### WHAT TO DO
Check each line below for the word "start", and copy those that have it.

### Items from a dataset
----

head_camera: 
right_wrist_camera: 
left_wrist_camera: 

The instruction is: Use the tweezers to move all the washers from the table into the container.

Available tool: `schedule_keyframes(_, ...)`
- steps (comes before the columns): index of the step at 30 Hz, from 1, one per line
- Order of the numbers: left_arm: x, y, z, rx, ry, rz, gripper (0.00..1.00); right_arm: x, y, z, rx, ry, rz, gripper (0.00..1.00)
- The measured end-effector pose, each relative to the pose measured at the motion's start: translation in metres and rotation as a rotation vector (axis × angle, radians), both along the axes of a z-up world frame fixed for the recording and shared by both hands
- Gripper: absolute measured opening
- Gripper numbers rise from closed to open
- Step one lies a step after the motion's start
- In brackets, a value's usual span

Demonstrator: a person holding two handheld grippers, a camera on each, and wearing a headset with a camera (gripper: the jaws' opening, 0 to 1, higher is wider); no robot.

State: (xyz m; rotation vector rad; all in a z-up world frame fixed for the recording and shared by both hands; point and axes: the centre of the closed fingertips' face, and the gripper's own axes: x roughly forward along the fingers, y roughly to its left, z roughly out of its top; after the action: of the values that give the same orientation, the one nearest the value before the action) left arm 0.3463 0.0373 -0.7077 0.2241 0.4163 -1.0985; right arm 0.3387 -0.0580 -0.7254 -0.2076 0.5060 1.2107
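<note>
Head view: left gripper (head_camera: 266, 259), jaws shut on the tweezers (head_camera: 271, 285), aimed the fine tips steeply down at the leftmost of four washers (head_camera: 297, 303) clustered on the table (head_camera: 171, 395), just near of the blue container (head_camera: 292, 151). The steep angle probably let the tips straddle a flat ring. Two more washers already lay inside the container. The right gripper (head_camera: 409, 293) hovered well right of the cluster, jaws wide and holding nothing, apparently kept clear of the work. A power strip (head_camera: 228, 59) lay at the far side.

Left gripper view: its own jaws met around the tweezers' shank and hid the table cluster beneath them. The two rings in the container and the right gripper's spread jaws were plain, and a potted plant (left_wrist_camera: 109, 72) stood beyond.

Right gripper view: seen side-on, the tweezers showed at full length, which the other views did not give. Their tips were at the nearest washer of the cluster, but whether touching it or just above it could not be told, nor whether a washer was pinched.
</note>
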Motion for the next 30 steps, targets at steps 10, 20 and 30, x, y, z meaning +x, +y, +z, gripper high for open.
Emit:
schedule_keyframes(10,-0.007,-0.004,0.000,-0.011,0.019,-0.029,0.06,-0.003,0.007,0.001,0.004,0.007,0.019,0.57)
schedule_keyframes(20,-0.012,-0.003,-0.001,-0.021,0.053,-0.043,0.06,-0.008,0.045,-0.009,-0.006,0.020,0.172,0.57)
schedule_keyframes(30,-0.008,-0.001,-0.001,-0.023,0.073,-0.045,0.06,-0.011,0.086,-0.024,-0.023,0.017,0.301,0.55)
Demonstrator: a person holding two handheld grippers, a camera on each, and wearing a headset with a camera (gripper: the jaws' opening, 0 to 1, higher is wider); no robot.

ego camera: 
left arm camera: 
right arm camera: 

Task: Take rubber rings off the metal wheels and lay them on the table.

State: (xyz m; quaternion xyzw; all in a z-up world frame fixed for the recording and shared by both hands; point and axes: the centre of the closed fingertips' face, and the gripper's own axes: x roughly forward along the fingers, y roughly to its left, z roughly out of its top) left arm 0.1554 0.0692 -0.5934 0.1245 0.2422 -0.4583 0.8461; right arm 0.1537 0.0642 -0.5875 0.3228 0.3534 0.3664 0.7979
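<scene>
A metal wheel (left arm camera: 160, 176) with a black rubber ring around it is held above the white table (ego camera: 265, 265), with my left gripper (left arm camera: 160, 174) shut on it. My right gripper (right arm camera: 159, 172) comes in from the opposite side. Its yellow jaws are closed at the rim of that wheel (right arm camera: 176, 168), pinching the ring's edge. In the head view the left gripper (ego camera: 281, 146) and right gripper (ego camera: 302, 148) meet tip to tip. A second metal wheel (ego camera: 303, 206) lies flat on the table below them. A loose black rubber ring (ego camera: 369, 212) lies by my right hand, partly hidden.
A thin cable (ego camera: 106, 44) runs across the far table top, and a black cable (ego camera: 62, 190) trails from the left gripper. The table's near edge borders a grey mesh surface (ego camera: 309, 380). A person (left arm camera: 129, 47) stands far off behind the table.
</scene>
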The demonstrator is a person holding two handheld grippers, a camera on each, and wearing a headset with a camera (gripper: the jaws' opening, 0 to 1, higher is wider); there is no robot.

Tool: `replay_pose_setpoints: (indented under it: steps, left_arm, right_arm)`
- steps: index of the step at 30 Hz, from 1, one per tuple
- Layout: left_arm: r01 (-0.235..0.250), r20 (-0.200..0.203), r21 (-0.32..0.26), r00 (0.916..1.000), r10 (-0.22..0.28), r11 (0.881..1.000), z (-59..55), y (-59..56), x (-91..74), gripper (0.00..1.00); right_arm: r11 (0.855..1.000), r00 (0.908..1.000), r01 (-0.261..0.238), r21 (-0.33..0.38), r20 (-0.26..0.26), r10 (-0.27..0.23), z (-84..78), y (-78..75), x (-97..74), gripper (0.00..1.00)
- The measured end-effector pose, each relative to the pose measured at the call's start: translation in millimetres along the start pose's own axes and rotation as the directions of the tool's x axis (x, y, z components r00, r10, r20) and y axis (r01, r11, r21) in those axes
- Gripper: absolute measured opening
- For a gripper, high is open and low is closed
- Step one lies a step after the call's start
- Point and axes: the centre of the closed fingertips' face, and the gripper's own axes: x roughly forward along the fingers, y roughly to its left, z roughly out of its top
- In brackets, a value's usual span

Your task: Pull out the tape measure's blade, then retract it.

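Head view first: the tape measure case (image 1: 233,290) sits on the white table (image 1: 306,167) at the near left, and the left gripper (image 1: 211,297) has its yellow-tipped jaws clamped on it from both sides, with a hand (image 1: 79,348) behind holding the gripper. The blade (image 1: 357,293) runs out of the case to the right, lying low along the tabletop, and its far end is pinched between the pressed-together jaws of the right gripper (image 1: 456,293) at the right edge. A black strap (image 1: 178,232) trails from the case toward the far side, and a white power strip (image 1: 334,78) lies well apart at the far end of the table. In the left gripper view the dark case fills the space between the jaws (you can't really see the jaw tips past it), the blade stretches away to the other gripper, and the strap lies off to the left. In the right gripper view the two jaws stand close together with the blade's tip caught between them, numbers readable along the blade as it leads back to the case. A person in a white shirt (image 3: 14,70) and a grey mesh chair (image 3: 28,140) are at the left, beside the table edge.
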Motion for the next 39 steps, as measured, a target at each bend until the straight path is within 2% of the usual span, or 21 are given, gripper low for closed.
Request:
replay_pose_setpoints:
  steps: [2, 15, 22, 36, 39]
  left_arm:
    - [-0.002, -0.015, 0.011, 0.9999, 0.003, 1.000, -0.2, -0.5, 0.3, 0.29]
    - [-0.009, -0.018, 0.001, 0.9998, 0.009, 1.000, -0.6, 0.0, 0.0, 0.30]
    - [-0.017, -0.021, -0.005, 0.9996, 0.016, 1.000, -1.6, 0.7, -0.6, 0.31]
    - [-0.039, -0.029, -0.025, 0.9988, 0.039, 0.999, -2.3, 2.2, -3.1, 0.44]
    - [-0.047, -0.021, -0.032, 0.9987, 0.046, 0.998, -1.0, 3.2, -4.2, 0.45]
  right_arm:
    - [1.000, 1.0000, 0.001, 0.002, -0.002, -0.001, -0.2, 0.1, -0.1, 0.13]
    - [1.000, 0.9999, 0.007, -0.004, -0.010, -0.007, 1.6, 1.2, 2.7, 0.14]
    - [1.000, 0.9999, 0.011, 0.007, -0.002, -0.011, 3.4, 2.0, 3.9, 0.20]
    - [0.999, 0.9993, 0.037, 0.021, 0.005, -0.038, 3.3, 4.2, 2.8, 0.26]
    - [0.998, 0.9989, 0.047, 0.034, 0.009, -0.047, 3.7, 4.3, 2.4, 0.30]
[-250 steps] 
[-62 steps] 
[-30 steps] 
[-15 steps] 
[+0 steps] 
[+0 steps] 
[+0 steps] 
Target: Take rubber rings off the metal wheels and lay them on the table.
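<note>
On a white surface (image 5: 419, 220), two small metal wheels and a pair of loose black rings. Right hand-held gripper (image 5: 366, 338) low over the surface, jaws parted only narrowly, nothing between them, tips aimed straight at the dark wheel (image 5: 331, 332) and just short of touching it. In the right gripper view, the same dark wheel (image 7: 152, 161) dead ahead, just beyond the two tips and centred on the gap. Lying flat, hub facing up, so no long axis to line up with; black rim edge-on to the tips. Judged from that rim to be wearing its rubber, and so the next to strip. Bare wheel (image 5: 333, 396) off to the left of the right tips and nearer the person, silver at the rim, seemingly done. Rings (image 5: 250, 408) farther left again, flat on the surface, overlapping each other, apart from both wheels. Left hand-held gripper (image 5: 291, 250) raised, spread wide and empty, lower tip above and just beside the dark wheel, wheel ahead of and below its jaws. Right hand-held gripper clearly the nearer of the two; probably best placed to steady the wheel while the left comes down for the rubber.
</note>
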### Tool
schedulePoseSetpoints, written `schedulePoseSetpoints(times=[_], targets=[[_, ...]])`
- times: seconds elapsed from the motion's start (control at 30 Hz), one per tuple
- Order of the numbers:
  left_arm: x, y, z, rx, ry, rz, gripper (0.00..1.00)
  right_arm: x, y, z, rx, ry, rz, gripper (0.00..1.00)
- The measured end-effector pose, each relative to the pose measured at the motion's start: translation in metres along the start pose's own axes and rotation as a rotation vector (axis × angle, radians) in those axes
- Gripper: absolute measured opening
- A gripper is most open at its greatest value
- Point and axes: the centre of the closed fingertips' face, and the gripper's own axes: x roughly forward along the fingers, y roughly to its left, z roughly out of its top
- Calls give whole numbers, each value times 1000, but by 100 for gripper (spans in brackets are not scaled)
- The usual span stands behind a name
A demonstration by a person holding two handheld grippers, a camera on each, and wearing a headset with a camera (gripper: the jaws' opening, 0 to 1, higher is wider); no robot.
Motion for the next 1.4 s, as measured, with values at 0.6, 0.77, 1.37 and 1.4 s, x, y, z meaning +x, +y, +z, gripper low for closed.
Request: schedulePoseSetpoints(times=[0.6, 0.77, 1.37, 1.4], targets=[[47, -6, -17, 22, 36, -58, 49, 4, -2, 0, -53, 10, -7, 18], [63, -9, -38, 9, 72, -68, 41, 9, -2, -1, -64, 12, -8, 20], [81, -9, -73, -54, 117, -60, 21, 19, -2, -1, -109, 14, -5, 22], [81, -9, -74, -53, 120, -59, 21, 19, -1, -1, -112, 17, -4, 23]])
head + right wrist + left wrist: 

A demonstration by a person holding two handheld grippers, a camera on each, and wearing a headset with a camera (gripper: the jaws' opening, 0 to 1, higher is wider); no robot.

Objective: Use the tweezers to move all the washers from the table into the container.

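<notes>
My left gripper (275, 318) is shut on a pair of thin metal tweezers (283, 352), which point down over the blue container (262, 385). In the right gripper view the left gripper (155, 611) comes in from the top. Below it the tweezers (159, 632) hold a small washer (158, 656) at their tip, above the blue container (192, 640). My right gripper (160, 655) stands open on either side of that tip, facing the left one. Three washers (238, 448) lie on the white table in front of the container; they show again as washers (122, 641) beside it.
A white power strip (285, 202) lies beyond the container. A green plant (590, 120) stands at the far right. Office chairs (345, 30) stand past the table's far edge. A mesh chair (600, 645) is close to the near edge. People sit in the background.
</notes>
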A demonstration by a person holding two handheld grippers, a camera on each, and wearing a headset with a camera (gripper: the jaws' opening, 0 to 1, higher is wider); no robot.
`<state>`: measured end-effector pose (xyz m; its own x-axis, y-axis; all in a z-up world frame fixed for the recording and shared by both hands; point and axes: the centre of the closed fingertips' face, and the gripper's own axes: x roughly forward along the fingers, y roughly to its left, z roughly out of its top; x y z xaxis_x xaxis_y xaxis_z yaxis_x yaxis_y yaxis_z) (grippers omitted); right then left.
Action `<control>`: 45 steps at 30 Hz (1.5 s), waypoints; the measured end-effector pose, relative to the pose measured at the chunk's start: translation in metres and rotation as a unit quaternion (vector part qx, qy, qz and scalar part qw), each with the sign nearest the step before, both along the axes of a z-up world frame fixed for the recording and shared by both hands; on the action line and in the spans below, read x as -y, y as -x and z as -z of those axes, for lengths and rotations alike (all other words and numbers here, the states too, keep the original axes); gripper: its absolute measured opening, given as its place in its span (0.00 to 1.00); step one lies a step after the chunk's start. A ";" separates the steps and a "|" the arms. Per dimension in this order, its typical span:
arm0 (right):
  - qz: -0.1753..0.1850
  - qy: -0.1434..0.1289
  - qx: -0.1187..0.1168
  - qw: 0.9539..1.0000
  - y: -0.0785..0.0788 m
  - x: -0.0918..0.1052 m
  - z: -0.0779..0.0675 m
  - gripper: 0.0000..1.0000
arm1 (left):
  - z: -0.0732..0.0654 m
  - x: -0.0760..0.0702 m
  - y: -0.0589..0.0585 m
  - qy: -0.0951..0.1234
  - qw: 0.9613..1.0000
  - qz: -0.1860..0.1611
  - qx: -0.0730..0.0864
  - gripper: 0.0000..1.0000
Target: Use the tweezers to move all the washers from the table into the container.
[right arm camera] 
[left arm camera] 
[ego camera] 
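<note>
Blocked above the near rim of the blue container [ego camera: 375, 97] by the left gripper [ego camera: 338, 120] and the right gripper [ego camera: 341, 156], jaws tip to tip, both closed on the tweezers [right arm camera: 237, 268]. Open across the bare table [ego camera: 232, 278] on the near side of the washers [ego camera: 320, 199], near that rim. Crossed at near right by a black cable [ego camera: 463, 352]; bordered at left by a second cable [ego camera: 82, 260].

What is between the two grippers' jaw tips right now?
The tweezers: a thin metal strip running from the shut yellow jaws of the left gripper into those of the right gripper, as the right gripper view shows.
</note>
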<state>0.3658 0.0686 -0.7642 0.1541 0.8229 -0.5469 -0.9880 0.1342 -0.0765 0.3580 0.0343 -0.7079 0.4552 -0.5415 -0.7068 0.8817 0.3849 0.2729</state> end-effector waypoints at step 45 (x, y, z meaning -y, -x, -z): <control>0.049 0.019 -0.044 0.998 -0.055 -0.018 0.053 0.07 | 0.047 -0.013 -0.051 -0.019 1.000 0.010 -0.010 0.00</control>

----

### REPLY TO THE TASK
- The measured end-effector pose, each relative to the pose measured at the motion's start: translation in metres and rotation as a rotation vector (axis × angle, radians), both along the axes of a z-up world frame fixed for the recording and shared by both hands
- Step one lies a step after the motion's start
- The measured end-effector pose, each relative to the pose measured at the call's start: translation in millimetres along the start pose's own axes and rotation as the directions of the tool's x axis (x, y, z components r00, r10, r20) and y axis (r01, r11, r21) in those axes
- Step one lies a step after the call's start
- times: seconds elapsed from the motion's start (control at 30 Hz), one per tuple
- The measured end-effector pose, each relative to the pose measured at the motion's start: translation in metres along the start pose's own axes and rotation as a rotation vector (axis × angle, radians) in those axes
Action `<control>`: 45 steps at 30 Hz (1.5 s), waypoints; the measured end-effector pose, relative to the pose measured at the chunk's start: translation in metres and rotation as a unit quaternion (vector part qx, qy, qz and scalar part qw), each with the sign nearest the step before, both along the axes of a z-up world frame fixed for the recording and shared by both hands; on the action line and in the spans below, read x as -y, y as -x and z as -z of those axes, for lengths and rotations alike (all other words and numbers here, the states too, keep the original axes); gripper: its absolute measured opening, given as its place in its span (0.00 to 1.00); step one lies a step after the chunk's start. A ";" separates the steps and a "|" the arms. Per dimension in this order, its typical span:

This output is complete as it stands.